Although the OR for satisfaction rose again for primary care physicians with waits between 1 and 2 months (OR, 0.50; 95% CI, 0.38 - 0.65; P < .001) compared with from 0 to 2 days, the rate of satisfaction with specialists continued to fall as the length of the wait increased.

Satisfaction ratings for primary care physicians fell again with waits of longer than 2 months for an appointment compared with waits from 0 to 2 days (OR, 0.29; 95% CI, 0.22 - 0.39; P < .001). The likelihood of satisfaction for primary care physicians with this long wait for an appointment is similar to the odds of satisfaction for specialists' patients facing the same wait (OR, 0.26; 95% CI, 0.20 - 0.33; P < .001).

The odds of patients giving a satisfactory rating declined with the length of wait to see the physician after a patient arrived for his or her appointment. Patients were less likely to rate physicians well if they waited from 15 to 30 minutes to see the physician compared with waiting less than 15 minutes (primary care physicians: OR, 0.34; 95% CI, 0.29 - 0.40; P < .001; specialists: OR, 0.45; 95% CI, 0.39 - 0.52; P < .001).

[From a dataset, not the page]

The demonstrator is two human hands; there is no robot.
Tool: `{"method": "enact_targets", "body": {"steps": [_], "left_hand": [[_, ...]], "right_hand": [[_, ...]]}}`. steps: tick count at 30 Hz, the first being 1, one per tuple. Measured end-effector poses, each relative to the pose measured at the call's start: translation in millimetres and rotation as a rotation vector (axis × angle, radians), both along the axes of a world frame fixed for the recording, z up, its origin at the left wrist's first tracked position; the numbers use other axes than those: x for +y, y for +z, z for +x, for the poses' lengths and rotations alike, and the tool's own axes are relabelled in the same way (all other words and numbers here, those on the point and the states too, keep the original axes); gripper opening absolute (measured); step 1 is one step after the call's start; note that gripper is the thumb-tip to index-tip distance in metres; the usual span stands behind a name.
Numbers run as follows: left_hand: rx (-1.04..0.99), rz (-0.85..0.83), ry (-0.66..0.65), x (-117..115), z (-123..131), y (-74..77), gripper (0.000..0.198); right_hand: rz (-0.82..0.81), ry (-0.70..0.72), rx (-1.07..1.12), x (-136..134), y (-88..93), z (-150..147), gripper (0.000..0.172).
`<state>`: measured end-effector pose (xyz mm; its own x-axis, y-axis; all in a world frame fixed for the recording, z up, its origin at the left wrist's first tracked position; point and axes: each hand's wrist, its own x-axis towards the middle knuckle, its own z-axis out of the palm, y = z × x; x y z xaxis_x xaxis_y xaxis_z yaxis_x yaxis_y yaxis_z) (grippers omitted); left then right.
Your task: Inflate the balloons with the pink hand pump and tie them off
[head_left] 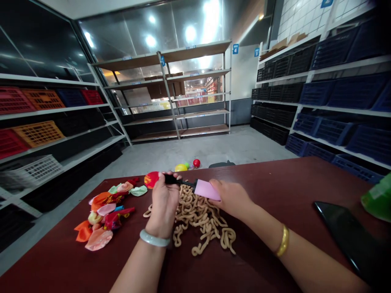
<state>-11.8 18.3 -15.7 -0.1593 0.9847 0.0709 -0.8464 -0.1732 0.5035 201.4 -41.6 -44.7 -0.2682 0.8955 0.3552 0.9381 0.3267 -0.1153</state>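
Note:
My left hand (165, 201) is closed around a red balloon (151, 179), pinching its neck onto the black nozzle of a small pink hand pump (207, 189). My right hand (233, 199) grips the pink pump body from the right. Both hands hover above a heap of tan wooden letters (200, 221) on the dark red table (275, 183). A pale bangle sits on my left wrist and a gold one on my right.
A pile of uninflated balloons (104, 215) lies left of the letters. A black phone (348, 236) and a green bag (378, 199) rest at the right edge. Inflated balloons (187, 165) lie on the floor beyond the table. Shelves with crates line both sides.

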Motion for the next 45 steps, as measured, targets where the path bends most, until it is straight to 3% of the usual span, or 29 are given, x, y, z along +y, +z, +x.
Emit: {"method": "enact_targets", "body": {"steps": [4,8,13,21,25,29,37,40,45], "left_hand": [[-0.019,0.059,0.145,14.3,-35.6,9.0,0.026],[-0.004,0.092,0.206,17.1,-45.0,8.7,0.025],[0.012,0.105,0.215,11.8,-25.3,4.6,0.017],[0.079,0.062,0.028,-15.3,33.7,-12.6,0.01],[0.083,0.097,-0.007,-26.6,46.4,-12.4,0.01],[0.075,0.119,-0.005,-20.5,29.6,-1.7,0.013],[0.049,0.043,0.209,15.1,-41.1,7.6,0.02],[0.05,0.041,0.237,18.6,-40.6,4.0,0.021],[0.03,0.048,0.156,9.1,-5.3,-4.9,0.014]], "right_hand": [[0.036,0.042,-0.002,11.5,1.1,16.9,0.048],[0.03,0.066,-0.017,21.7,0.6,35.7,0.045],[0.014,0.029,-0.083,20.6,0.2,39.2,0.048],[-0.061,0.003,-0.026,0.7,7.2,6.1,0.046],[-0.065,0.011,0.014,-4.8,4.8,-3.7,0.044],[-0.027,0.015,0.03,-1.9,1.9,-5.1,0.047],[-0.067,0.045,-0.068,13.4,6.8,23.6,0.046],[-0.095,0.011,-0.106,15.3,3.0,27.8,0.044],[-0.074,0.009,-0.111,8.5,-0.1,17.2,0.042]]}}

Patients who waited from 30 minutes to an hour were far less likely to be satisfied with their care (primary care: OR, 0.18; 95% CI, 0.15 - 0.21; P < .001; specialty care: OR, 0.22; 95% CI, 0.18 - 0.26; P < .001). Making patients wait an hour or longer led to the lowest OR for satisfaction (primary care: OR, 0.097; 95% CI, 0.078 - 0.12; P < .001; specialty care, OR 0.11; 95% CI, 0.088 - 0.13; P < .001).

Patient satisfaction correlated highly with the amount of time physicians spent with them, and more than 65% of survey respondents reported that physicians spent more than 10 minutes with them. Physicians who spent from 5 to 10 minutes with the patient were far more likely to generate favorable ratings than those who spent less than 5 minutes (primary care, OR 8.24; 95% CI, 6.55 - 10.36; P < .001; specialists: OR, 6.35; 95% CI, 5.11 - 7.88; P < .001). Spending more than 10 minutes brought much goodwill compared with visits of less than 5 minutes, with the likelihood of a satisfactory rating increasing dramatically, especially for primary care physicians (primary care, OR, 82.0, 95% CI, 64.8 - 103.8; P < .001; specialty care, OR, 49.7; 95% CI, 40.1 - 61.7; P < .001).

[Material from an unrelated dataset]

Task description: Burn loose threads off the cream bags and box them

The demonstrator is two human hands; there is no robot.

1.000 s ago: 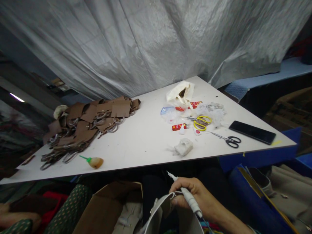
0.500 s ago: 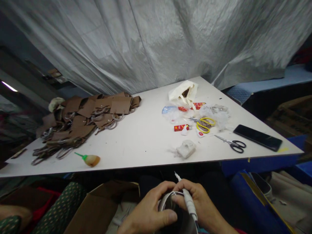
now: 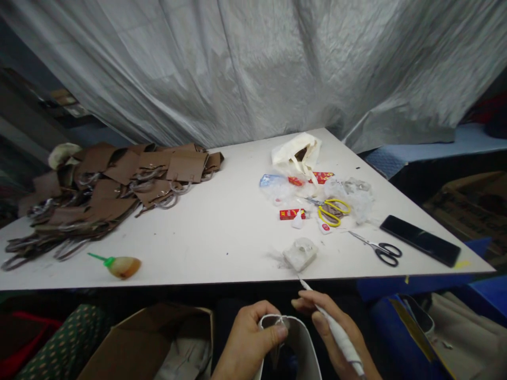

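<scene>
My left hand (image 3: 251,338) pinches the rim of a small open bag (image 3: 309,343) between thumb and fingers. The bag has a pale edge and a dark inside, and its lower part runs out of view. In my right hand (image 3: 336,322) is a pen-shaped tool (image 3: 336,330) with a white wrapped handle and a thin tip. Its tip points up and away, close to the table's front edge, just below a whitish lump (image 3: 301,254). The tool stands apart from the bag, on its right side.
Brown bags (image 3: 106,174) lie piled at the table's left, behind a green-nozzled bottle (image 3: 122,267). To the right are yellow-handled scissors (image 3: 335,211), black-handled scissors (image 3: 386,253), a phone (image 3: 420,240) and a cream bag (image 3: 293,150). A cardboard box (image 3: 130,345) stands below; a person's patterned sleeve (image 3: 63,343) is beside it.
My right hand has moved away from the bag to the right, and the tool's tip now sits near the whitish lump. The left hand still grips the rim. My view has shifted slightly.
</scene>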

Eliot N. Mostow, MD, MPH, from Akron Dermatology and head of the Dermatology Section, Northeast Ohio Medical University, Rootstown, told Medscape Medical News that he used DrScore data in a 2008 study evaluating patient satisfaction with dermatology practices. "Surveys like this tend to favor, in my experience, the dissatisfied patients a bit more than the happy ones," he said. However, physicians can still benefit from taking the results seriously.

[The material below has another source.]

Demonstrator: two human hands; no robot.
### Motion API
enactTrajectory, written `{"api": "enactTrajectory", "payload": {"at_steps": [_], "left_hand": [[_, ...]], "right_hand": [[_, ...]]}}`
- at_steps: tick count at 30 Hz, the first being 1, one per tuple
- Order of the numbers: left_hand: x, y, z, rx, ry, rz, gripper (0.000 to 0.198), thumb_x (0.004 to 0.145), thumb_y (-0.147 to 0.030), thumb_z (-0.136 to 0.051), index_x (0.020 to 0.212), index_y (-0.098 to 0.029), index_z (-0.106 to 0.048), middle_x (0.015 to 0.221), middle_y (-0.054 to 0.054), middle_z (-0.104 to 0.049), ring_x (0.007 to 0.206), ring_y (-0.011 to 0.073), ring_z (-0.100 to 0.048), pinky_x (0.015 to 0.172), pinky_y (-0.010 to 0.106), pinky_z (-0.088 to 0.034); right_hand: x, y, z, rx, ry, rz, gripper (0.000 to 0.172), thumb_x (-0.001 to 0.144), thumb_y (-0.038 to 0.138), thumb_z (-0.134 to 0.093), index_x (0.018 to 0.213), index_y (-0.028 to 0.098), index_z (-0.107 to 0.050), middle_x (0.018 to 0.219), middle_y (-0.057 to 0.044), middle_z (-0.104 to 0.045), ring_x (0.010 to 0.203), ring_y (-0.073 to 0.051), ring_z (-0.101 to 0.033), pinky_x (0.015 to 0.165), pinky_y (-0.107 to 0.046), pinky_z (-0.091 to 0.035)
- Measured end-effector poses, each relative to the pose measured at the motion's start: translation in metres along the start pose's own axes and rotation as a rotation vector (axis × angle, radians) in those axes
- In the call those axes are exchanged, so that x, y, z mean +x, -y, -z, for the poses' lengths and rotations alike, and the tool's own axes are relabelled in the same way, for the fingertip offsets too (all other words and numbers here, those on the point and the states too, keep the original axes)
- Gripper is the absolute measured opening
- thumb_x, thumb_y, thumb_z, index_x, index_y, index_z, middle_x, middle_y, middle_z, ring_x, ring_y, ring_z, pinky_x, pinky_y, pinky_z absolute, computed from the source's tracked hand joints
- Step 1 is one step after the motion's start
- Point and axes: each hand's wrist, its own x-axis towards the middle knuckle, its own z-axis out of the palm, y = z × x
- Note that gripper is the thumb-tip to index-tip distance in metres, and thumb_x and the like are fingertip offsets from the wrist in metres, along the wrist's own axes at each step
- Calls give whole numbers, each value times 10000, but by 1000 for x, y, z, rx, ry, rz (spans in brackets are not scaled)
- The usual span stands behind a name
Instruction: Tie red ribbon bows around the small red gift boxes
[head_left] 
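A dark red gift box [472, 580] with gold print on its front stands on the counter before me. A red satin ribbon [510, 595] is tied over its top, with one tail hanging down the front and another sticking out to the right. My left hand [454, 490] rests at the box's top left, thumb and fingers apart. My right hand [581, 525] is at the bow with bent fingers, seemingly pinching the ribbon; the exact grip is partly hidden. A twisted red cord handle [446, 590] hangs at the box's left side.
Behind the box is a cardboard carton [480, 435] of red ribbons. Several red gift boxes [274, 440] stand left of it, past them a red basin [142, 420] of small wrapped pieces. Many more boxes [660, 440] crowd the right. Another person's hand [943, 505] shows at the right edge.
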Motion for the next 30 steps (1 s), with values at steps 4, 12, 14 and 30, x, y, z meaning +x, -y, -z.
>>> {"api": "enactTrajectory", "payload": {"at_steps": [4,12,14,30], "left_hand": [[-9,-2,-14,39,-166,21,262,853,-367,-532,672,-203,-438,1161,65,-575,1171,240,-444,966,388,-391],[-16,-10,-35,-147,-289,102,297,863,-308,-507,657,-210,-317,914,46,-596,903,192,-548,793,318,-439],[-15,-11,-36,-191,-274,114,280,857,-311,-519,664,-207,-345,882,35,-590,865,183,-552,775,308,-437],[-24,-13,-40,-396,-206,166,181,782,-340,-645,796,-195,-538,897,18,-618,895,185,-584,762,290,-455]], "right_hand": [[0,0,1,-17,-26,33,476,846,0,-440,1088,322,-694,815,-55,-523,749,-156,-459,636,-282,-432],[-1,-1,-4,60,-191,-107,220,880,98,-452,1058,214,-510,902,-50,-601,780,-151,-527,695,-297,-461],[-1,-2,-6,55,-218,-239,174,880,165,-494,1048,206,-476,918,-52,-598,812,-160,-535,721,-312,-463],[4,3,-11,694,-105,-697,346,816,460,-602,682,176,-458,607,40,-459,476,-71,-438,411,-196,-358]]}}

Dr. Mostow, who was not involved in the study, said the slightly lower ratings for specialists probably result from the increased wait times and higher patient expectations.

"Specialists could consider the importance of good phone triage," Dr. Mostow said, advocating apologies for wait times. "Sympathy is generally a good thing."

In addition, he said, specialists need to "set expectations better, trying for more effective communication in this regard — never a perfect science, but more an art, I think."

One author owns stock in Medical Quality Enhancement Corp, which conducted the DrScore survey. The other authors and Dr. Mostow have disclosed no relevant financial relationships.